ACTIVITY:
Skip any image you find and restate the rest of the data word for word.

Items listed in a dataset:
Segment Open
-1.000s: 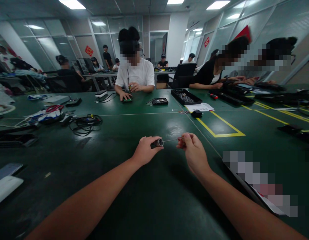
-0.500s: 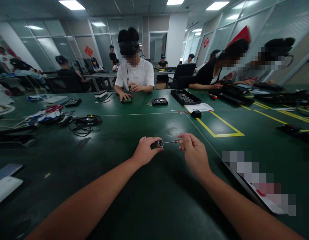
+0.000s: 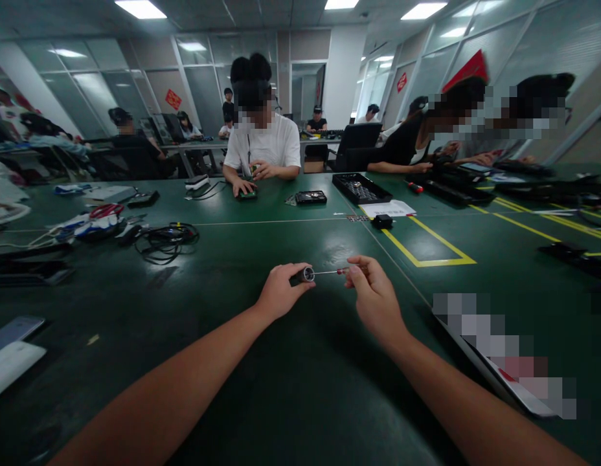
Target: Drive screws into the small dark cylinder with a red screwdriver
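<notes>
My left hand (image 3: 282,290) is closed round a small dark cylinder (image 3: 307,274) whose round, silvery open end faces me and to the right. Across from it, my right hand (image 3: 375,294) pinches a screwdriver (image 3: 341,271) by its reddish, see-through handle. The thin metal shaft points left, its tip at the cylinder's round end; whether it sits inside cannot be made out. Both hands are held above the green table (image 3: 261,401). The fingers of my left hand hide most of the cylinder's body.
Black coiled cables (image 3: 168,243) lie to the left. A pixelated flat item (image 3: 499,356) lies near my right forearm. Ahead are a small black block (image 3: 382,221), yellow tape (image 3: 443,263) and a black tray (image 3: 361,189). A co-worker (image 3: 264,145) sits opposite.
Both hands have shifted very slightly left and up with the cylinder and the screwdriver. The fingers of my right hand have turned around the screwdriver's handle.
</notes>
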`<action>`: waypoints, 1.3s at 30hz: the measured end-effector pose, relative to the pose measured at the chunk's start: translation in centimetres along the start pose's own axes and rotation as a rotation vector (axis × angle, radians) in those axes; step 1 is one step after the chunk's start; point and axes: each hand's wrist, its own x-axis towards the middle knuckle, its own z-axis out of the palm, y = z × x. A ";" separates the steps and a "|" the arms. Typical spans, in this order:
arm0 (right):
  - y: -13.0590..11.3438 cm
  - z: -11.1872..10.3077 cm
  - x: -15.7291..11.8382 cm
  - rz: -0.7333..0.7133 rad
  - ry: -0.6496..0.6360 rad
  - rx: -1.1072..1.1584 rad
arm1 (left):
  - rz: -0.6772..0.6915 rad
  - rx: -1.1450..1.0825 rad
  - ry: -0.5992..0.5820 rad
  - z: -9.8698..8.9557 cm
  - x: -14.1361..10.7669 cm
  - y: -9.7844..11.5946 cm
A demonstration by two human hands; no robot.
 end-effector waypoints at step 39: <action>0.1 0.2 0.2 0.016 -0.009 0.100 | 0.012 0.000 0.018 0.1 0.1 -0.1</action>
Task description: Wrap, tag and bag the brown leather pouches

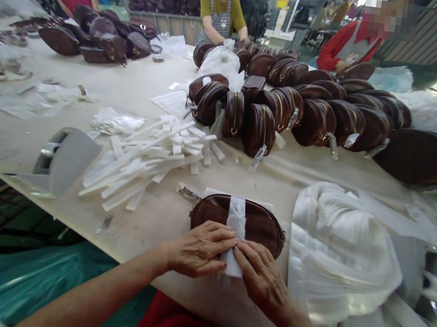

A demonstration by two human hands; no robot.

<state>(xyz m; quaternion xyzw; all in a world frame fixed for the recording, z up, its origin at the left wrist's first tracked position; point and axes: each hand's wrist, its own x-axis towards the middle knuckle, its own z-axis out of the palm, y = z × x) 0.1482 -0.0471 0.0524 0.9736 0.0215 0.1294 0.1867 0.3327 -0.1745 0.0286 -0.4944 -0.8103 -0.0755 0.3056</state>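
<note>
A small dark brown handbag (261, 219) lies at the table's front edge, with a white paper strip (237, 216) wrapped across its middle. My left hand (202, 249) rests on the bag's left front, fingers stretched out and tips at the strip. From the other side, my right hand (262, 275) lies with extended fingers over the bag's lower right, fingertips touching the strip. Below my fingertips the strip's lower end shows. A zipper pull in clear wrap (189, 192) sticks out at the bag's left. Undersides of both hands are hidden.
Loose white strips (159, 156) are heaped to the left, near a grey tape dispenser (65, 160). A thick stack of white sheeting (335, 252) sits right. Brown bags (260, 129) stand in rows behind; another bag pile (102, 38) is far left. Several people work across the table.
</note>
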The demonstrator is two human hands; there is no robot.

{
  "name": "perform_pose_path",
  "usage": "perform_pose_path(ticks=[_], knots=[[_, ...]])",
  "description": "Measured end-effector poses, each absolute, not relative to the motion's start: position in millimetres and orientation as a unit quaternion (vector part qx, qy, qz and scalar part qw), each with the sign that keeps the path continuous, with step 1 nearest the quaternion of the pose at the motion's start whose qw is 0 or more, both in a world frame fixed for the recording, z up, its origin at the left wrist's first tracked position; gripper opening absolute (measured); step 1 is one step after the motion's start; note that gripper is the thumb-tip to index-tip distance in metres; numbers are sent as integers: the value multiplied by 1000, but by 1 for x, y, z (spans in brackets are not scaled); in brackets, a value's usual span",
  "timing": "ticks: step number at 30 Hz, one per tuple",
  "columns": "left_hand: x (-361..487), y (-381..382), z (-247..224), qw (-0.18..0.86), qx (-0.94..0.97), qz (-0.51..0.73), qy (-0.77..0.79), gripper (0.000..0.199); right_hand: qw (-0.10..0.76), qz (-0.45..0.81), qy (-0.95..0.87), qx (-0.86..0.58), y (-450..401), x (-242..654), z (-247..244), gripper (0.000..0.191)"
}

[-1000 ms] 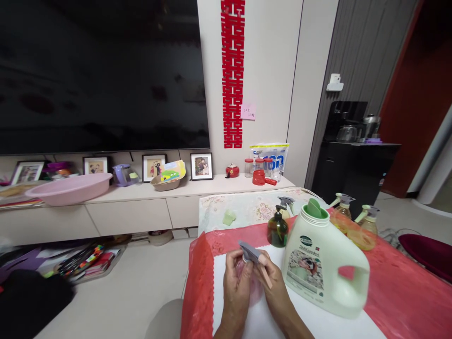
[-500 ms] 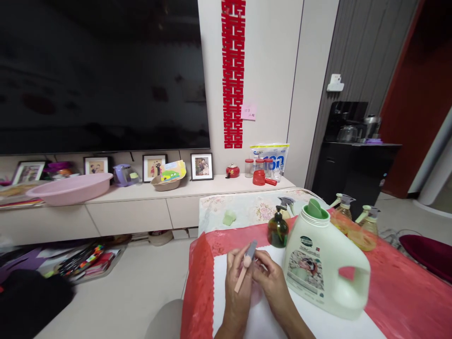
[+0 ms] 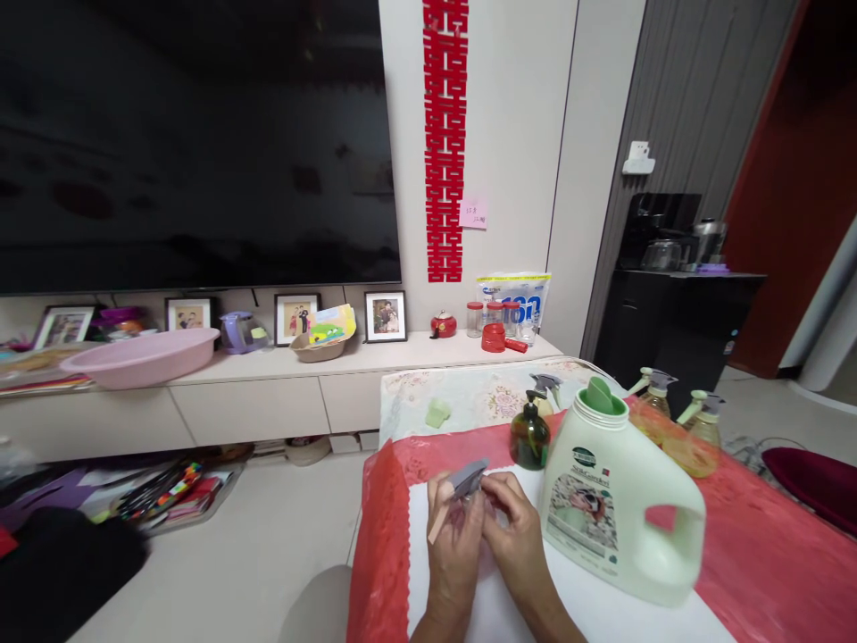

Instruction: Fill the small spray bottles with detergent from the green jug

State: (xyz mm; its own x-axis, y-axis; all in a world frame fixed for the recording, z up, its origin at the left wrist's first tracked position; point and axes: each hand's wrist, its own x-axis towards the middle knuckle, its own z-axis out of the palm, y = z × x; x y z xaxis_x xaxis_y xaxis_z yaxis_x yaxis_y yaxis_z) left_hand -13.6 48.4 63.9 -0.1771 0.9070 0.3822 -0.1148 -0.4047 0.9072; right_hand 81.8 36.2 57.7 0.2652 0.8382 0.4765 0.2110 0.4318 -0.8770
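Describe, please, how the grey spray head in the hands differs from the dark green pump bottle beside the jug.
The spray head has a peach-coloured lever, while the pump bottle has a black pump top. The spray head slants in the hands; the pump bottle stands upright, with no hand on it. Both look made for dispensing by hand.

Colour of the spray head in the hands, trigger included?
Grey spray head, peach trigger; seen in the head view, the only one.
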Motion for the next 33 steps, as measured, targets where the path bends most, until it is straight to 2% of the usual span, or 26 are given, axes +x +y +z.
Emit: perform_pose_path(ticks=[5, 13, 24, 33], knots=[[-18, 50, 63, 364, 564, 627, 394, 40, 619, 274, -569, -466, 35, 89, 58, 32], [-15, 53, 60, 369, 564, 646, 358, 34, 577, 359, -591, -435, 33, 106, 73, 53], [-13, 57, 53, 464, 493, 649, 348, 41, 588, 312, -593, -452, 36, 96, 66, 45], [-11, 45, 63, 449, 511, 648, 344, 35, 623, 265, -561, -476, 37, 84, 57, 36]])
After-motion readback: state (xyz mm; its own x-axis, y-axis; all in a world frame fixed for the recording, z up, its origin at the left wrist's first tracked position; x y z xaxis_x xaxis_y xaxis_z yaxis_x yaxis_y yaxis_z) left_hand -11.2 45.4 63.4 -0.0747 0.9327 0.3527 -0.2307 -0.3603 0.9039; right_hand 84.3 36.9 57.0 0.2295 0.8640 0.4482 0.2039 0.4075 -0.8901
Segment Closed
SOLUTION TO THIS PROBLEM:
-1.000s: 
-0.500s: 
+0.000s: 
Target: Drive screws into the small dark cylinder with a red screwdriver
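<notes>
My left hand (image 3: 282,290) is closed round a small dark cylinder (image 3: 307,274) whose round, silvery open end faces me and to the right. Across from it, my right hand (image 3: 375,294) pinches a screwdriver (image 3: 341,271) by its reddish, see-through handle. The thin metal shaft points left, its tip at the cylinder's round end; whether it sits inside cannot be made out. Both hands are held above the green table (image 3: 261,401). The fingers of my left hand hide most of the cylinder's body.
Black coiled cables (image 3: 168,243) lie to the left. A pixelated flat item (image 3: 499,356) lies near my right forearm. Ahead are a small black block (image 3: 382,221), yellow tape (image 3: 443,263) and a black tray (image 3: 361,189). A co-worker (image 3: 264,145) sits opposite.
Both hands have shifted very slightly left and up with the cylinder and the screwdriver. The fingers of my right hand have turned around the screwdriver's handle.
</notes>
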`<action>`: waypoints, 1.3s at 30hz: the measured end-effector pose, relative to the pose measured at the chunk's start: translation in centimetres along the start pose's own axes and rotation as a rotation vector (axis × angle, radians) in those axes; step 1 is one step after the chunk's start; point and axes: each hand's wrist, its own x-axis towards the middle knuckle, its own z-axis out of the palm, y = z × x. A ";" separates the steps and a "|" the arms. Typical spans, in this order:
arm0 (right):
  - y: -13.0590..11.3438 cm
  - z: -11.1872..10.3077 cm
  - x: -15.7291..11.8382 cm
  - rz: -0.7333..0.7133 rad
  - ry: -0.6496..0.6360 rad
  - rx: -1.1072..1.1584 rad
arm1 (left):
  - rz: -0.6772..0.6915 rad
  - rx: -1.1450..1.0825 rad
  - ry: -0.5992..0.5820 rad
  - z: -9.8698..8.9557 cm
  - x: -14.1361..10.7669 cm
  - y: -9.7844..11.5946 cm
A demonstration by two human hands; no robot.
 end-effector waypoints at step 39: <action>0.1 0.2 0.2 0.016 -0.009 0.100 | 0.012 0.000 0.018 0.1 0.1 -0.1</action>
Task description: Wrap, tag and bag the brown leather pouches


A demonstration by two human hands; no robot.

<state>(xyz m; quaternion xyzw; all in a world frame fixed for the recording, z up, its origin at the left wrist's first tracked position; point and axes: each hand's wrist, its own x-axis towards the middle knuckle, its own z-axis out of the palm, y = z × x) 0.1482 -0.0471 0.0524 0.9736 0.0215 0.1294 0.1867 0.3327 -0.1745 0.0286 -0.4944 -0.8103 -0.0755 0.3056</state>
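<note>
A small dark brown handbag (261, 219) lies at the table's front edge, with a white paper strip (237, 216) wrapped across its middle. My left hand (202, 249) rests on the bag's left front, fingers stretched out and tips at the strip. From the other side, my right hand (262, 275) lies with extended fingers over the bag's lower right, fingertips touching the strip. Below my fingertips the strip's lower end shows. A zipper pull in clear wrap (189, 192) sticks out at the bag's left. Undersides of both hands are hidden.
Loose white strips (159, 156) are heaped to the left, near a grey tape dispenser (65, 160). A thick stack of white sheeting (335, 252) sits right. Brown bags (260, 129) stand in rows behind; another bag pile (102, 38) is far left. Several people work across the table.
</note>
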The demonstrator is two human hands; there is no robot.

{
  "name": "perform_pose_path",
  "usage": "perform_pose_path(ticks=[_], knots=[[_, ...]])",
  "description": "Measured end-effector poses, each absolute, not relative to the motion's start: position in millimetres and orientation as a unit quaternion (vector part qx, qy, qz and scalar part qw), each with the sign that keeps the path continuous, with step 1 nearest the quaternion of the pose at the motion's start whose qw is 0 or more, both in a world frame fixed for the recording, z up, its origin at the left wrist's first tracked position; gripper opening absolute (measured); step 1 is one step after the motion's start; note that gripper is the thumb-tip to index-tip distance in metres; numbers are sent as integers: the value multiplied by 1000, but by 1 for x, y, z (spans in brackets are not scaled); in brackets, a value's usual span",
  "timing": "ticks: step number at 30 Hz, one per tuple",
  "columns": "left_hand: x (-361..487), y (-381..382), z (-247..224), qw (-0.18..0.86), qx (-0.94..0.97), qz (-0.51..0.73), qy (-0.77..0.79), gripper (0.000..0.199); right_hand: qw (-0.10..0.76), qz (-0.45..0.81), qy (-0.95..0.87), qx (-0.86..0.58), y (-450..401), x (-242..654), z (-247..244), gripper (0.000..0.191)"
}

[-1000 ms] 
[-500 ms] 
[+0 ms] 

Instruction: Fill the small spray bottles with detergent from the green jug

State: (xyz mm; its own x-axis, y-axis; all in a world frame fixed for the recording, z up, its origin at the left wrist's first tracked position; point and axes: each hand's wrist, its own x-axis towards the middle knuckle, its own z-axis out of the palm, y = z × x; x y z xaxis_x xaxis_y xaxis_z yaxis_x yaxis_y yaxis_z) left_hand -13.6 48.4 63.9 -0.1771 0.9070 0.3822 -0.1148 -0.4047 0.9072; right_hand 81.8 36.2 57.7 0.2652 0.8382 0.4765 0.2110 0.4318 -0.8770
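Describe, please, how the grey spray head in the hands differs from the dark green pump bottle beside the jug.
The spray head has a peach-coloured lever, while the pump bottle has a black pump top. The spray head slants in the hands; the pump bottle stands upright, with no hand on it. Both look made for dispensing by hand.

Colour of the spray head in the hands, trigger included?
Grey spray head, peach trigger; seen in the head view, the only one.
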Motion for the next 33 steps, as measured, targets where the path bends most, until it is straight to 2% of the usual span, or 26 are given, axes +x +y +z.
Emit: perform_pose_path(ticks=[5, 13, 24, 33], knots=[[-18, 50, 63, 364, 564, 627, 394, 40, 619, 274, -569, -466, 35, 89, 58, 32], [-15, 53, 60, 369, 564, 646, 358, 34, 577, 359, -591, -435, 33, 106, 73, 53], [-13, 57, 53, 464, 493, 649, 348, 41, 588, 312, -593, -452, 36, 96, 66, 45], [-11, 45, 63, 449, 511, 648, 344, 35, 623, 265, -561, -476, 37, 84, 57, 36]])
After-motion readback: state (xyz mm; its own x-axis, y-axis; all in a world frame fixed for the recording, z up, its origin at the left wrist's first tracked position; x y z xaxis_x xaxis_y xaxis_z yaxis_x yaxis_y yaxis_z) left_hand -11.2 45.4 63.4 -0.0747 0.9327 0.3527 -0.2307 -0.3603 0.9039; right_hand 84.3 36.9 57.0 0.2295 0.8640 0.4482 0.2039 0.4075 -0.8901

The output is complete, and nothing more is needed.